→ **PROBLEM DETAILS**:
Search each line below for "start", then return the lines where it appears.

→ **SUPPLIED INFORMATION**:
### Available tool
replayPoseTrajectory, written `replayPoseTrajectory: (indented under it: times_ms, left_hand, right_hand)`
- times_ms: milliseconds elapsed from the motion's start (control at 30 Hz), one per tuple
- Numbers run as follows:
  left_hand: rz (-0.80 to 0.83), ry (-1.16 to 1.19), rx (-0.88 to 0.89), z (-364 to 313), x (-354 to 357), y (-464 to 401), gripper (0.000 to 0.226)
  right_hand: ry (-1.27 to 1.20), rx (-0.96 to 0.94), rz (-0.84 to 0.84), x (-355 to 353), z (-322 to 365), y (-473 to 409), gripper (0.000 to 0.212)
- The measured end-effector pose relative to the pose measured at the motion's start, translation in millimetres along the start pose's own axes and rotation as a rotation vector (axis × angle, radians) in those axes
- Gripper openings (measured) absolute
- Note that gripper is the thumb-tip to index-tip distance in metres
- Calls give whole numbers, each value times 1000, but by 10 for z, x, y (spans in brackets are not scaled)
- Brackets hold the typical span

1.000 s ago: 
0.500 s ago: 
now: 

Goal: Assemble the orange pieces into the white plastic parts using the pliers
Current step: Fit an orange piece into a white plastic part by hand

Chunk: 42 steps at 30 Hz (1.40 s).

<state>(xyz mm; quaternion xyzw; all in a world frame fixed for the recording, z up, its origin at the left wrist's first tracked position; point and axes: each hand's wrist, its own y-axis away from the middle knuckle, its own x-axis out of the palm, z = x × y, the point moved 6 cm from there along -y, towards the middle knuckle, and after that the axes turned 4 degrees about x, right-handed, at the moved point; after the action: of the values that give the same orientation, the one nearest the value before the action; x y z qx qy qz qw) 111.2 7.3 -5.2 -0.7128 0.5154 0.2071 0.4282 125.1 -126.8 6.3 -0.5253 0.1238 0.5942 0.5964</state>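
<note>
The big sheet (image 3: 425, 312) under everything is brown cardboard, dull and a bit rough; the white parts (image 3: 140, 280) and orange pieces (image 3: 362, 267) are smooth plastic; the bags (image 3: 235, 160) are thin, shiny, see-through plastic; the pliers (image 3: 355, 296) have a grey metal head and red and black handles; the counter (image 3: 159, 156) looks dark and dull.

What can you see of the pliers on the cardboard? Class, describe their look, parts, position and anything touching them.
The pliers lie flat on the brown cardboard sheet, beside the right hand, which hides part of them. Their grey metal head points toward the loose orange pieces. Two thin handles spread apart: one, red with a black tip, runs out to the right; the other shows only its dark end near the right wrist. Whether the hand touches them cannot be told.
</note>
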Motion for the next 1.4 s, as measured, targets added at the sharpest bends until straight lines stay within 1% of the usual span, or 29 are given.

→ **EXERCISE RESULT**:
- times_ms: milliseconds elapsed from the motion's start (control at 30 Hz), one per tuple
- The measured end-effector pose relative to the pose measured at the motion's start, translation in millimetres along the start pose's own axes and rotation as a rotation vector (axis × angle, radians) in those axes

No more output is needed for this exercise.